The cvs and gnuarch converters reference encoding.encoding, but
convcmd sets encoding.encoding to 'UTF-8' while running converters, so
it's pretty much useless.

3145951e50fe added the usage of encoding.encoding in those two
converters (replacing locale.getpreferredencoding). It should probably
be amended to set "encoding = encoding.encoding" at the class level,
instead of in __init__. It won't be overwritten by convcmd at that
point.

> Functionality for changing the encoding while converting could be nice, but
> that should perhaps introduced for all converter sources at once.
>
>> - etree will still complain if the changelog has bytes with values
>>   0x00-0x19. XML only allows printable characters.
>>
>> diff --git a/hgext/convert/darcs.py b/hgext/convert/darcs.py
>> --- a/hgext/convert/darcs.py
>> +++ b/hgext/convert/darcs.py
>> @@ -7,22 +7,22 @@
>>
>>  from common import NoRepo, checktool, commandline, commit,
>> converter_source
>>  from mercurial.i18n import _
>> -from mercurial import util
>> +from mercurial import encoding, util
>>  import os, shutil, tempfile, re
>>
>>  # The naming drift of ElementTree is fun!
>>
>>  try:
>> -    from xml.etree.cElementTree import ElementTree
>> +    from xml.etree.cElementTree import ElementTree, XMLParser
>>  except ImportError:
>>      try:
>> -        from xml.etree.ElementTree import ElementTree
>> +        from xml.etree.ElementTree import ElementTree, XMLParser
>>      except ImportError:
>>          try:
>> -            from elementtree.cElementTree import ElementTree
>> +            from elementtree.cElementTree import ElementTree, XMLParser
>>          except ImportError:
>>              try:
>> -                from elementtree.ElementTree import ElementTree
>> +                from elementtree.ElementTree import ElementTree,
>> XMLParser
>>              except ImportError:
>>                  ElementTree = None
>>
>> @@ -88,12 +88,24 @@ class darcs_source(converter_source, com
>>          self.ui.debug('cleaning up %s\n' % self.tmppath)
>>          shutil.rmtree(self.tmppath, ignore_errors=True)
>>
>> +    def recode(self, s, encoding=None):
>> +        if isinstance(s, unicode):
>> +            # XMLParser returns unicode objects for anything it can't
>> +            # encode into ASCII. We convert them back to str to get
>> +            # recode's normal conversion behavior.
>> +            s = s.encode('latin-1')
>> +        return super(darcs_source, self).recode(s, encoding)
>>
>
> This is where it starts to hurt.
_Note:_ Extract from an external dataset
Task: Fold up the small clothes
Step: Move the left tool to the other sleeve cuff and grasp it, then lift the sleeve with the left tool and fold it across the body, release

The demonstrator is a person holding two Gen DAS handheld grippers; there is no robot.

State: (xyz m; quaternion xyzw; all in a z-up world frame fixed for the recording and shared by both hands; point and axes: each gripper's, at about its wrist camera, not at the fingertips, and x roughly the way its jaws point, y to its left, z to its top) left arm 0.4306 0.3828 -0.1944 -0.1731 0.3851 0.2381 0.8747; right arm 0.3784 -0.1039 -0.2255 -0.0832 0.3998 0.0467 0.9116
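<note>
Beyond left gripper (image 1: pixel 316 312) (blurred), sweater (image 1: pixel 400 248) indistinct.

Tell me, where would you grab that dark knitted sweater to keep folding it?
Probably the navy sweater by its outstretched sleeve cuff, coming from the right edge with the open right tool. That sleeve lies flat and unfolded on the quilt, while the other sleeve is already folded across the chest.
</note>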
Converting to utf-8 before converting would
> make this change go away. Please?

Are you saying I should do s.decode('latin-1').encode('utf-8') before parsing?
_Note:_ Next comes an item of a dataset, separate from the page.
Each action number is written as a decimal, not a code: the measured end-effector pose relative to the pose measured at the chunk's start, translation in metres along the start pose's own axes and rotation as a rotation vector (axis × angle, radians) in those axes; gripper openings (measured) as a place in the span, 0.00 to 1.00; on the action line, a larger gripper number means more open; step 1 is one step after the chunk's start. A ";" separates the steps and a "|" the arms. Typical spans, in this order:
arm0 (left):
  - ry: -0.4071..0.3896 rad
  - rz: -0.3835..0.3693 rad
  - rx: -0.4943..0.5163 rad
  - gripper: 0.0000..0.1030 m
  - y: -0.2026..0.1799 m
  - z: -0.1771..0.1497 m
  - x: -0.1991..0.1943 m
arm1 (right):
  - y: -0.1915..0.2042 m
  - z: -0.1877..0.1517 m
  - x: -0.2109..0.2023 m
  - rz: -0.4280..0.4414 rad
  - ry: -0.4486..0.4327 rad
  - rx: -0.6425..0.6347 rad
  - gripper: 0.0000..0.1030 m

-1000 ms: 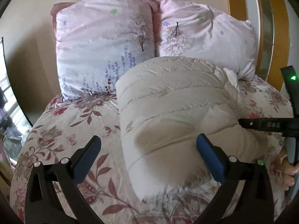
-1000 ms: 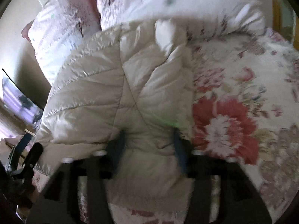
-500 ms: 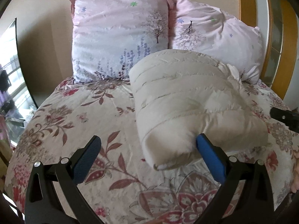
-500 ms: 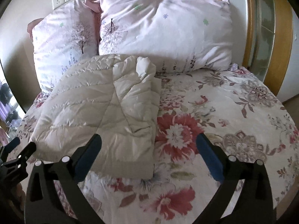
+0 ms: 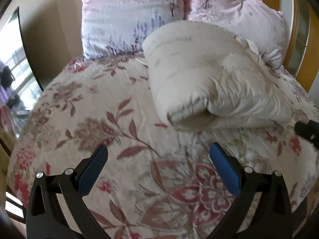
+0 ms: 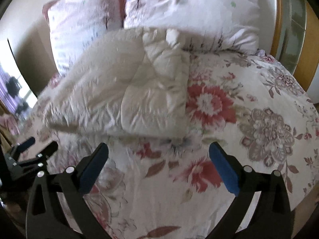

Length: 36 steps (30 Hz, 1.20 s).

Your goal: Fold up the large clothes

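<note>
A cream quilted puffer jacket (image 5: 207, 75) lies folded into a thick bundle on the floral bedspread (image 5: 111, 131), just in front of the pillows. It also shows in the right wrist view (image 6: 127, 91). My left gripper (image 5: 158, 169) is open and empty, above the bedspread, short of the bundle's near edge. My right gripper (image 6: 158, 167) is open and empty, also short of the jacket. The left gripper shows at the left edge of the right wrist view (image 6: 35, 145). The right gripper's tip shows at the right edge of the left wrist view (image 5: 308, 131).
Two pink printed pillows (image 5: 131, 18) (image 6: 191, 14) lean on the wall behind the jacket. A wooden post (image 6: 279, 27) stands at the right. A window (image 5: 14, 75) is on the left. The bedspread (image 6: 259, 123) stretches to the right of the jacket.
Both grippers have pulled back from the jacket. The right gripper, shut on the jacket's near edge a second ago, has let go and opened. The jacket stays folded on the bed.
</note>
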<state>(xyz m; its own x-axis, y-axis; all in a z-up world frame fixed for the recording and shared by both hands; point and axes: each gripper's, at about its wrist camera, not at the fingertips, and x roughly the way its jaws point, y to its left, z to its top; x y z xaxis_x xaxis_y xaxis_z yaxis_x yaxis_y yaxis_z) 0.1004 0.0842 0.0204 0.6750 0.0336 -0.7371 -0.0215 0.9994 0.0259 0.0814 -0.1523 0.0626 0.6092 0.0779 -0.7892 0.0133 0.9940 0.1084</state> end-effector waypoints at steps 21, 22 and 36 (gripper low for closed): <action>0.089 -0.044 -0.006 0.99 -0.007 -0.007 0.013 | 0.013 -0.018 0.028 -0.041 0.124 -0.062 0.98; 0.090 -0.044 -0.006 0.99 -0.006 -0.007 0.013 | 0.013 -0.018 0.028 -0.041 0.123 -0.062 0.98; 0.090 -0.046 -0.006 0.99 -0.007 -0.008 0.014 | 0.014 -0.018 0.029 -0.040 0.125 -0.062 0.98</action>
<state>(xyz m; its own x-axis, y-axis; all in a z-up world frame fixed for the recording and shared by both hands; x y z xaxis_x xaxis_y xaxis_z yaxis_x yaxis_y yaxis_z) 0.1041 0.0781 0.0049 0.6061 -0.0123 -0.7953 0.0031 0.9999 -0.0131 0.0849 -0.1348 0.0304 0.5058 0.0431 -0.8616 -0.0155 0.9990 0.0409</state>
>>      def xml(self, cmd, **kwargs):
>>          # NOTE: darcs is currently encoding agnostic and will print
>>          # patch metadata byte-for-byte, even in the XML changelog.
>>          etree = ElementTree()
>> +        # While we are decoding the XML as latin-1 to be as liberal as
>> +        # possible, etree will still raise an exception if any
>> +        # non-printable characters are in the XML changelog.
>> +        parser = XMLParser(encoding='latin-1')
>>          fp = self._run(cmd, **kwargs)
>> -        etree.parse(fp)
>> +        etree.parse(fp, parser=parser)
>>          self.checkexit(fp.close())
>>          return etree.getroot()
>
> /Mads
>